Studying C++ generated assembly using Xcode Instruments


TL;DR: A short guide to studying the assembly code generated by AppleClang for C++ projects using Xcode Instruments

One of the most essential parts of C++ performance-oriented work is understanding what’s going on under the hood. Popular ways of doing so on macOS that I wrote about in the past include profiling (see Using Xcode Instruments for C++ CPU profiling), step-through debugging (see Debugging the C++ standard library on macOS), and taking advantage of tooling that your compiler toolchain ships with (see Understanding Objective-C by transpiling it to C++).

This article is a brief instruction on how to to easily inspect and study the assembly code that AppleClang generates for C++ on macOS using Xcode Instruments, which is built on top of Apple LLVM toolchain. Similar results (though harder to read), can be obtained using LLDB.

This article makes use of Xcode 16.2 running on macOS Sequoia 15.3 on a 2023 M3 Pro MacBook Pro.

Release builds and debug symbols

Any performance analysis involves studying the stripped and optimised code that end users will run in production. The problem is that release builds may perform aggressive inlining and code transformations, making it hard or impossible to correlate the generated assembly back to the original portions of the code you care about.

The solution (at least to a great extent) is to produce release builds with debug information. On LLVM, this is accomplished by setting the desired optimisation levels (such as with the -O3 option) while also generating debugging symbols (with the -g option).

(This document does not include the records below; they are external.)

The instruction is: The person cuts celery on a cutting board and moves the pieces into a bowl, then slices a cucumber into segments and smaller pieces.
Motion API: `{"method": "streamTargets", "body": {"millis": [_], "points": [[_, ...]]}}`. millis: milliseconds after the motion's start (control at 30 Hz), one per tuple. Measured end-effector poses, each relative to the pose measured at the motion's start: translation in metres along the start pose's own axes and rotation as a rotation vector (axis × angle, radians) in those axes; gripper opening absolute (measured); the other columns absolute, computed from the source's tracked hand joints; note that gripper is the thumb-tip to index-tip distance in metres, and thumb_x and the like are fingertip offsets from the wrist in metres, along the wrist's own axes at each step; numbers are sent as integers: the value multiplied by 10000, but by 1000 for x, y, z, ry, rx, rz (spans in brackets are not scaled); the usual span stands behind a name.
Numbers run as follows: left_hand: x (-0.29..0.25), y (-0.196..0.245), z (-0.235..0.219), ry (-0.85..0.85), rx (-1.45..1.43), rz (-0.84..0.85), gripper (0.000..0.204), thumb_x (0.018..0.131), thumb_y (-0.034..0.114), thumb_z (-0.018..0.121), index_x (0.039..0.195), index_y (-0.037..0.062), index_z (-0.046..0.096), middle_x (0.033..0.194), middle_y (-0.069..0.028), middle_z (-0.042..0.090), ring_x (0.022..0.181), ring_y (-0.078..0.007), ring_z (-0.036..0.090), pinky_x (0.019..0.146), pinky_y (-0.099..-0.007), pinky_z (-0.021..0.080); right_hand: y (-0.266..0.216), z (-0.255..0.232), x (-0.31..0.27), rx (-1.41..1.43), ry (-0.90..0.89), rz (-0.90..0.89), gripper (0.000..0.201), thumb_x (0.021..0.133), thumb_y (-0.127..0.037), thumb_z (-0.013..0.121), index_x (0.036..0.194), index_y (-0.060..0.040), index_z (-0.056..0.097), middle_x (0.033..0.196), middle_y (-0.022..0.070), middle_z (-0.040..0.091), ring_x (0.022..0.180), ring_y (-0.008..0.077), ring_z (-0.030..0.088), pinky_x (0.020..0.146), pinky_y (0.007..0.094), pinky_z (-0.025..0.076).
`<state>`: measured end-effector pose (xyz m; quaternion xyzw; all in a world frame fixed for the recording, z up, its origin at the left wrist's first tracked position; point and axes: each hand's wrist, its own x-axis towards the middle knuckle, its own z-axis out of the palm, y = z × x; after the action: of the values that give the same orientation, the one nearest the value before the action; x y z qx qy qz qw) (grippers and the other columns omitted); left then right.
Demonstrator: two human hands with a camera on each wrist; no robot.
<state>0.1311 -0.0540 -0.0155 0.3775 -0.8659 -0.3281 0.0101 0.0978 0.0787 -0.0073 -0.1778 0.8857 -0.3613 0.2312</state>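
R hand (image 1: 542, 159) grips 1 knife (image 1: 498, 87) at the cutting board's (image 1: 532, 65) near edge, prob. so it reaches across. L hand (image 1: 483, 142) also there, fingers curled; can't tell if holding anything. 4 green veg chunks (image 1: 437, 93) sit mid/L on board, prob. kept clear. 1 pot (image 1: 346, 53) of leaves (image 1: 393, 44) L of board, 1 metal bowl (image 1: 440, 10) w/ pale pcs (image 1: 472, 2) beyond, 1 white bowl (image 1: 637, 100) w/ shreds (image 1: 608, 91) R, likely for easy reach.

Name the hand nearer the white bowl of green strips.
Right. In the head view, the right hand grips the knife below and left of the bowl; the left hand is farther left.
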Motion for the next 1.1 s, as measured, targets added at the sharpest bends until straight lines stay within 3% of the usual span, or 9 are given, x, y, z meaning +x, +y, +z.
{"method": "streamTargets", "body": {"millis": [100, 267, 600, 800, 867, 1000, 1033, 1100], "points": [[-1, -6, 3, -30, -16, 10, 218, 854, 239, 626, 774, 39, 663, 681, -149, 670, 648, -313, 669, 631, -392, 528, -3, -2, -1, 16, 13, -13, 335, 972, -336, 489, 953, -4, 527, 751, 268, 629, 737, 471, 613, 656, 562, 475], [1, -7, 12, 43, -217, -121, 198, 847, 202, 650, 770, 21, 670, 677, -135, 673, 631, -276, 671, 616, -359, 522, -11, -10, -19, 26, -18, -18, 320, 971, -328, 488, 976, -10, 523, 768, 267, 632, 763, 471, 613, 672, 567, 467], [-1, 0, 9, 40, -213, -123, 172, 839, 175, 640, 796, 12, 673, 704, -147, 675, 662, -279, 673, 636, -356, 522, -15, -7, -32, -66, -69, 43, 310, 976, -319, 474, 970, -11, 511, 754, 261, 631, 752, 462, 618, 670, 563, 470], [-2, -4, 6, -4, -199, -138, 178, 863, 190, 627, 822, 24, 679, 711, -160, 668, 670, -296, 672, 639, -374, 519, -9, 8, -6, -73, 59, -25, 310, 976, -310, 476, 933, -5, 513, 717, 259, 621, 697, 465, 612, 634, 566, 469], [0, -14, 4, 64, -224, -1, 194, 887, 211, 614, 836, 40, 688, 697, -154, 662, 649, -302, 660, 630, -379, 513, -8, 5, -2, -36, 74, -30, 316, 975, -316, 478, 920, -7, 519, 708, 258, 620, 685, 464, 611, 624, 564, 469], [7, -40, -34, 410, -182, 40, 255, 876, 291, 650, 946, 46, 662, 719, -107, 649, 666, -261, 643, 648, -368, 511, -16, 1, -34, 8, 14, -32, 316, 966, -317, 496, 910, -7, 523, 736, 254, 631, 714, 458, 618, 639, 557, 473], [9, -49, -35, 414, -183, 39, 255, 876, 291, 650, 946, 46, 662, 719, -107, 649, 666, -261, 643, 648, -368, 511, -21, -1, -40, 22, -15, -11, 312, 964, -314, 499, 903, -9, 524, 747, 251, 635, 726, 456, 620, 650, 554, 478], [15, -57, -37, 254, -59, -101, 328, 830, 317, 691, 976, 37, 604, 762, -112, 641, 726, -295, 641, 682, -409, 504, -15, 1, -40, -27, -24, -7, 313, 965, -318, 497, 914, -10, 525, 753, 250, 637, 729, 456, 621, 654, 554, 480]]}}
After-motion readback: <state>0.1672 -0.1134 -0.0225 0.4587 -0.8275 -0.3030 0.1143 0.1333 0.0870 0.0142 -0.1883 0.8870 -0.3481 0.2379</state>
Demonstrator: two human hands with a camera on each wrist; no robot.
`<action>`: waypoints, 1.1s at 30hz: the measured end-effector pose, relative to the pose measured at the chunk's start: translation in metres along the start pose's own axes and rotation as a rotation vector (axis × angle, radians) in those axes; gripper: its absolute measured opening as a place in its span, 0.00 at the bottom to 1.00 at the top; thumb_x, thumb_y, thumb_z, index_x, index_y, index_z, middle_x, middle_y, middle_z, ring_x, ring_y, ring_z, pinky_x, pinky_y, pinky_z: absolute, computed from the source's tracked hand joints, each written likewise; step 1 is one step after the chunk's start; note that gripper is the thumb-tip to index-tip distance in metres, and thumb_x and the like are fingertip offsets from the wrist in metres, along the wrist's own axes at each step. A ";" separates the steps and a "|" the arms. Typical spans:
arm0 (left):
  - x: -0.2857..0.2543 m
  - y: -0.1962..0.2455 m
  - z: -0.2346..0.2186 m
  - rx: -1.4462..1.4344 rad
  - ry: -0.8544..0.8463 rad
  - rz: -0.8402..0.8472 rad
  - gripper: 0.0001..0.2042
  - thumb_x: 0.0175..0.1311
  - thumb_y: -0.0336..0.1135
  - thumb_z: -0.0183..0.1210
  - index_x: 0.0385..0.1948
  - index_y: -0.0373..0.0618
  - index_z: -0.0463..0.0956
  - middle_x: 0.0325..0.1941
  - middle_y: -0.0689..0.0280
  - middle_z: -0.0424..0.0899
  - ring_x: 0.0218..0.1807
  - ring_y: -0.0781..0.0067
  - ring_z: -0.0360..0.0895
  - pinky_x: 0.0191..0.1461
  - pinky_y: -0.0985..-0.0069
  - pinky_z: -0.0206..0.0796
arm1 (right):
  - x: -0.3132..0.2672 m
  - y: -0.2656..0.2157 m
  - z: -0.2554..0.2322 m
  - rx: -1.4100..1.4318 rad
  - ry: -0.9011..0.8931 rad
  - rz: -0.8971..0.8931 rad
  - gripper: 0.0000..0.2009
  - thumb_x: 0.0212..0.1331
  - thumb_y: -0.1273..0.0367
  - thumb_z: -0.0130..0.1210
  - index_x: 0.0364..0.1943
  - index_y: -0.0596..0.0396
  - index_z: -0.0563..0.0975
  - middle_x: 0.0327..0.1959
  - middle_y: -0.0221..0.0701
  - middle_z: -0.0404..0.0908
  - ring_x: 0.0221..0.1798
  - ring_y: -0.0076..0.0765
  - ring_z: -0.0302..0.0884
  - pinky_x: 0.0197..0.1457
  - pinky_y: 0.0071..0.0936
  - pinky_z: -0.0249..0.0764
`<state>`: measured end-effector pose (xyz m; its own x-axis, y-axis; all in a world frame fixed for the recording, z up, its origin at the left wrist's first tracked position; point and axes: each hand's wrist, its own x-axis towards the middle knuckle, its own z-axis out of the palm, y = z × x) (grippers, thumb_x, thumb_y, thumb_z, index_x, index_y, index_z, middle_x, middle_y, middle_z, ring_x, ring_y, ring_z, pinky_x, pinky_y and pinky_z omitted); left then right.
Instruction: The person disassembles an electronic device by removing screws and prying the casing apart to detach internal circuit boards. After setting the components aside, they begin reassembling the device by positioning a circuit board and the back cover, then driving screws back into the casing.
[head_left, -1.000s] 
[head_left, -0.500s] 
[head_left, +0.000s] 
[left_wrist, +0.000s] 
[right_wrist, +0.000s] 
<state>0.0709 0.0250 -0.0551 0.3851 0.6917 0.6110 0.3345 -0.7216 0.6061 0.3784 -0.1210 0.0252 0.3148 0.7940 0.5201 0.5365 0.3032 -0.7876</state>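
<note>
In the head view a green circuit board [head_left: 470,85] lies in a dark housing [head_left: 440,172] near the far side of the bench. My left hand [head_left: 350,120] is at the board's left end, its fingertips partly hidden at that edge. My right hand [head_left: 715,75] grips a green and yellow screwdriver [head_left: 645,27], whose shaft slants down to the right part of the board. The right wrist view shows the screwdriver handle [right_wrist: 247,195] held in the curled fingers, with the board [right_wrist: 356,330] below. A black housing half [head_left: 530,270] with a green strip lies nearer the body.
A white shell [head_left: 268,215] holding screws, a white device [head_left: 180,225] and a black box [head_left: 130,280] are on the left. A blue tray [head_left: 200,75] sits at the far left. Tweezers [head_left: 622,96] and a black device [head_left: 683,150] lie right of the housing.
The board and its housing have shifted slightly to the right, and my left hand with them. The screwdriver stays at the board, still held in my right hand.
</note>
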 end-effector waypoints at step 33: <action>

On macOS, AppleClang will usually generate *.dSYM DWARF symbol directories alongside binaries that debugging tools such as LLDB will pick up out of the box. For example:

$ clang++ -std=c++20 -O3 -g hello.c -o hello
$ file hello
hello: Mach-O 64-bit executable arm64
$ file hello.dSYM
hello.dSYM: directory

CMake and single-configuration generators

If you are using CMake with single-configuration generators (like Makefiles or Ninja), the standard approach is to configure the project with the CMAKE_BUILD_TYPE option set to RelWithDebInfo. As its name implies, this build type corresponds to a release build with debug information.

Note that as of CMake 3.31, RelWithDebInfo defaults to a -O2 optimisation level that differs from the -O3 optimisation level chosen by the Release build type, which can lead to differences in the generated assembly. This can be overriden by manually specifying the -DCMAKE_CXX_FLAGS_RELWITHDEBINFO="-O3 -g" argument when configuring the project.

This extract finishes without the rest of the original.